Le secteur du capital-investissement en Afrique continue de connaître un net ralentissement pour la deuxième année consécutive, une situation qui soulève des questions sur la solidité du marché. Selon l’Association africaine du capital-investissement (AVCA), seules 287 transactions ont été conclues depuis le début de l’année, marquant une baisse de 11 % par rapport aux 324 transactions enregistrées à la même période en 2023. Ce recul ne se limite pas au nombre d’opérations : la valeur des investissements a chuté de manière significative, atteignant son plus bas niveau depuis cinq ans.

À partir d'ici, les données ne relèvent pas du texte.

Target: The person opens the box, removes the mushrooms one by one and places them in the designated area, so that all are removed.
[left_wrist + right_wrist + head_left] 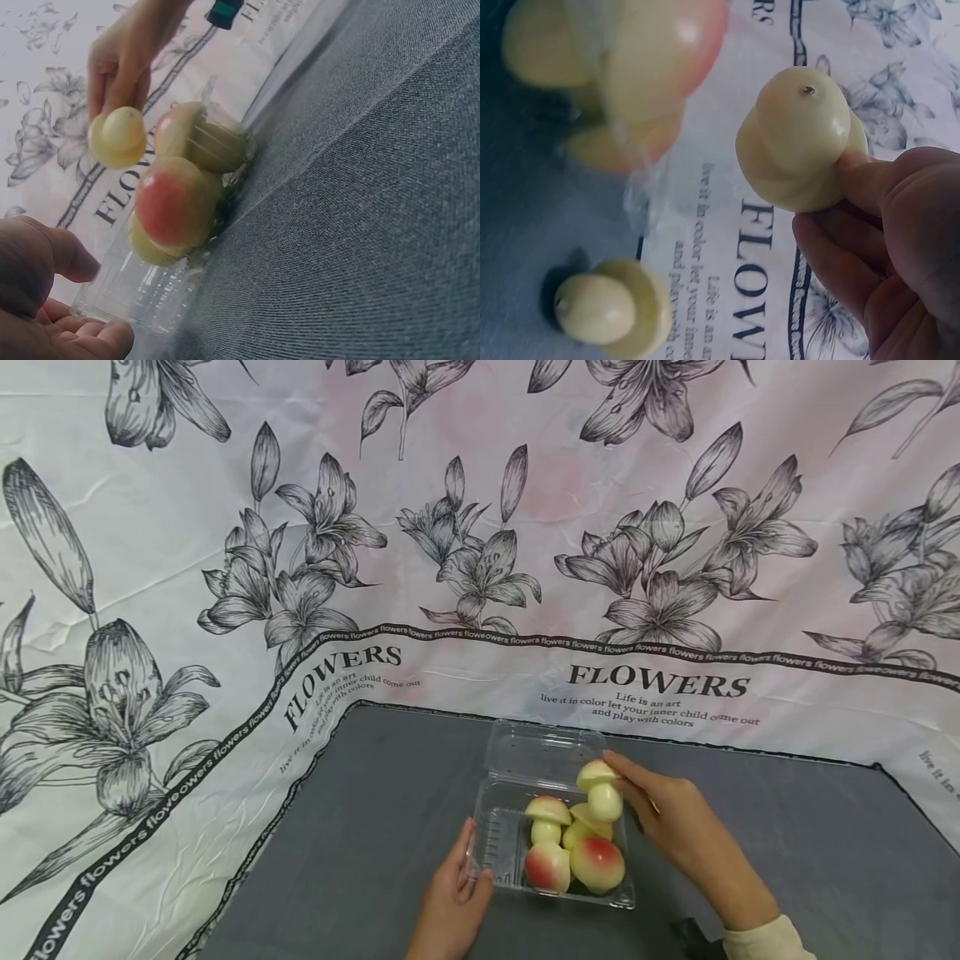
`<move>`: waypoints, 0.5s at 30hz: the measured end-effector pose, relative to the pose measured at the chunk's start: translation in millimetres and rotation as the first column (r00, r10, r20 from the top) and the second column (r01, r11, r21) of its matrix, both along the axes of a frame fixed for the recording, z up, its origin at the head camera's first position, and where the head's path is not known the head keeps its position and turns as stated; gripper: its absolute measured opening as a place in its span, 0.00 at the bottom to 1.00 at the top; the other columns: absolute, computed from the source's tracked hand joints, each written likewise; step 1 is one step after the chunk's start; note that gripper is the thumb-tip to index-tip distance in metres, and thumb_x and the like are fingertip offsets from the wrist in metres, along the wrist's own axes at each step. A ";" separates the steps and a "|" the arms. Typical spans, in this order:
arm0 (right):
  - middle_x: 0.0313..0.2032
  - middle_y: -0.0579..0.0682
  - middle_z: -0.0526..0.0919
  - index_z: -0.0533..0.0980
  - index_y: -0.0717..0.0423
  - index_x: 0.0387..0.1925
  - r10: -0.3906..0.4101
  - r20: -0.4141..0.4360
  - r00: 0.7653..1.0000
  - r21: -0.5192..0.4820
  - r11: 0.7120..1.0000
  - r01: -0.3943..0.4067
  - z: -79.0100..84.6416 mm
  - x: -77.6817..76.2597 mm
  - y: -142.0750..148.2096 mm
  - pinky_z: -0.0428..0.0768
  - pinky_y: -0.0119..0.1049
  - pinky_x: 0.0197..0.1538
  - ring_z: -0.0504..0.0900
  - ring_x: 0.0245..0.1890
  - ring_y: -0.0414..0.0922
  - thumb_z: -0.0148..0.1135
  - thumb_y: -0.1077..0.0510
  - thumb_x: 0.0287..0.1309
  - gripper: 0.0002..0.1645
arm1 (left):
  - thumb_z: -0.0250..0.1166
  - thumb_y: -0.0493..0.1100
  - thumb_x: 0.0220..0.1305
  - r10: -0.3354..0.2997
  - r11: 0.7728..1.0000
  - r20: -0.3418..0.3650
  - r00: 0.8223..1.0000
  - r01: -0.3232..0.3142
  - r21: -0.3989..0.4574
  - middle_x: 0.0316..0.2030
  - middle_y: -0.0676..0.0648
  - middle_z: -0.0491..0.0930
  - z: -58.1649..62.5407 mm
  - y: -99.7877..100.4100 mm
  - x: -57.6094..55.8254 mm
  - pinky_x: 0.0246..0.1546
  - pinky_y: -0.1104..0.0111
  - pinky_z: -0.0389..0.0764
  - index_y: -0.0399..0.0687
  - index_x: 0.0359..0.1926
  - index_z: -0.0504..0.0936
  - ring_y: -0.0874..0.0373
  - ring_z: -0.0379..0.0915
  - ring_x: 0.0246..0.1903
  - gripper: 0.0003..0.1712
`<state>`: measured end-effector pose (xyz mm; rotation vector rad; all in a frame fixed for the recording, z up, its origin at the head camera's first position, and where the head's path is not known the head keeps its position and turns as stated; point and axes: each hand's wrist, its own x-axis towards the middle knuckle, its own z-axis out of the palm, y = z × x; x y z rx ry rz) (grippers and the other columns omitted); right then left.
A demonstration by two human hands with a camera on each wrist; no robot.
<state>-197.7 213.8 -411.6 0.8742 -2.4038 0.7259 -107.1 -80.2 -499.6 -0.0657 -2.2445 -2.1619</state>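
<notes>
Pointing stem nearside, held mushroom (603, 793)

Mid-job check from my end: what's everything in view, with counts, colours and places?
Clear plastic hinged container: one, transparent, on the fabric, lid open at the far side
Glossy mushroom-shaped pieces: four, pale yellow, at least three blushed red, in the container
Held mushroom-shaped piece: one, pale yellow, in the right hand
Loose mushroom-shaped piece: one, pale yellow, outside the container
Woven fabric surface: one, dark grey, beneath the container
Flower-printed sheet: one expanse, white with black print, behind and left
Dark wrist item: one, black and green, at the right wrist
Sleeve: one, cream, right forearm
Left hand: one, bare, holding the container's left edge
Right hand: one, bare, above the container's right side
</notes>
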 end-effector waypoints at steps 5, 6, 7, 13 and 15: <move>0.18 0.31 0.63 0.78 0.54 0.70 -0.042 -0.014 0.999 0.027 0.999 0.042 -6.7 1.1 18.3 0.66 0.29 0.26 0.57 0.16 0.27 0.68 0.70 0.67 0.31 | 0.63 0.34 0.74 -0.010 1.000 0.005 1.000 0.010 0.003 0.81 0.30 0.50 -0.6 0.3 -0.4 0.71 0.51 0.68 0.38 0.84 0.50 0.33 0.53 0.77 0.45; 0.18 0.31 0.62 0.79 0.55 0.69 -0.055 -0.023 0.998 0.033 0.998 0.055 -7.7 1.2 21.8 0.66 0.29 0.26 0.57 0.16 0.27 0.68 0.70 0.67 0.31 | 0.63 0.34 0.74 -0.013 1.000 0.007 1.000 0.013 0.006 0.81 0.30 0.50 -0.6 0.2 -0.6 0.71 0.50 0.68 0.38 0.84 0.50 0.33 0.53 0.77 0.45; 0.18 0.32 0.62 0.79 0.56 0.69 -0.066 -0.032 0.997 0.036 0.997 0.067 -8.6 0.9 25.1 0.66 0.29 0.26 0.57 0.16 0.27 0.68 0.71 0.66 0.31 | 0.63 0.34 0.74 -0.014 1.000 0.009 1.000 0.014 0.006 0.81 0.30 0.50 -0.4 0.1 -0.6 0.71 0.49 0.68 0.38 0.84 0.50 0.32 0.53 0.77 0.45; 0.17 0.34 0.66 0.80 0.57 0.67 -0.118 -0.063 0.991 0.042 0.992 0.121 -11.6 -0.1 39.0 0.67 0.30 0.27 0.58 0.17 0.28 0.70 0.72 0.63 0.31 | 0.62 0.34 0.74 -0.002 1.000 0.004 1.000 0.002 -0.006 0.81 0.31 0.51 0.3 0.8 0.9 0.70 0.50 0.69 0.39 0.84 0.51 0.32 0.54 0.76 0.45; 0.16 0.34 0.62 0.80 0.57 0.67 -0.129 -0.074 0.989 0.035 0.991 0.132 -11.8 -0.3 41.6 0.66 0.30 0.26 0.57 0.16 0.28 0.70 0.72 0.63 0.31 | 0.63 0.34 0.73 0.004 1.000 -0.005 1.000 -0.004 -0.013 0.81 0.31 0.51 0.0 1.4 1.4 0.70 0.50 0.69 0.39 0.84 0.51 0.32 0.55 0.75 0.45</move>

À la fin du troisième trimestre de 2024, le montant total des investissements réalisés en Afrique ne s’élève qu’à 1,9 milliard de dollars, soit une réduction de 53 % par rapport à l’année précédente. Ce chiffre reste bien en dessous de la moyenne quinquennale de 4,2 milliards de dollars, illustrant la profonde contraction que connaît le secteur. Cette baisse des volumes et des valeurs témoigne des difficultés rencontrées dans un environnement économique incertain où les investisseurs choisissent désormais une approche plus prudente.
Une tendance marquée vers les petites transactions se dessine, avec des opérations inférieures à 50 millions de dollars représentant 66 % des activités transactionnelles en 2024. Les transactions de plus de 50 millions de dollars ont, quant à elles, chuté de 75 % en comparaison annuelle, et les opérations comprises entre 50 et 99 millions de dollars ont diminué de 92 %, aucune transaction de plus de 250 millions de dollars n’ayant été signalés cette année. Ce changement montre un virage stratégique des investisseurs, qui privilégient des investissements de taille modeste, jugés plus gérables et moins risqués dans un contexte de volatilité accrue.
Malgré ce ralentissement généralisé, le capital-risque reste la composante dominante du capital-investissement en Afrique. Il représente actuellement 62 % du volume total des transactions et 52 % de leur valeur. Cependant, ce segment est, lui aussi, touché par la conjoncture, avec une baisse de 21 % du volume des transactions et une diminution de 49 % de leur valeur. En réponse aux contraintes financières, les startups africaines adaptent leurs stratégies, réduisant leurs ambitions de croissance pour recentrer leurs efforts sur une gestion plus rigoureuse des opérations.
Le rapport de l’AVCA révèle que, bien que le volume des transactions en capital-investissement ait augmenté de 28 % par rapport à l’an passé, cette progression n’a pas entraîné de hausse de la valeur des investissements. Depuis le début de l’année, seuls 400 millions de dollars ont été mobilisés dans le capital-investissement, un recul de 66 % par rapport à 2023. Les transactions inférieures à 10 millions de dollars montrent néanmoins une certaine résistance, les investissements dans cette catégorie passant de 35 millions de dollars en 2023 à 55 millions de dollars en 2024.
Les investissements dans les infrastructures, un autre secteur stratégique, ne sont pas épargnés, avec une réduction de 68 % de la valeur des transactions, limitée à 200 millions de dollars cette année. Un coup de pouce notable est cependant venu de l’Africa Finance Corporation qui a accordé un prêt senior de 150 millions de dollars à Kamoa Copper en République démocratique du Congo, offrant ainsi un soutien significatif à ce secteur en difficulté.
Dans ce contexte globalement morose, la dette privée se démarque en apportant une note positive. La valeur des transactions de dette privée a en effet progressé de 14 % par rapport à l’année précédente, attirant les investisseurs en quête de placements stables et flexibles face aux incertitudes du marché. Bien que la valeur de cette classe d’actifs reste inférieure aux niveaux de 2022, elle continue d’être une source cruciale de capitaux, notamment dans le secteur des services financiers où la valeur des transactions a doublé par rapport à l’an dernier.
Malgré ce tableau difficile, l’AVCA estime que l’Afrique conserve son attractivité auprès des investisseurs internationaux, qui voient encore en ce continent des perspectives d’investissement prometteuses. Cette situation appelle toutefois à une adaptation des stratégies d’investissement pour mieux répondre aux contraintes économiques actuelles et tirer partie des opportunités de croissance restantes.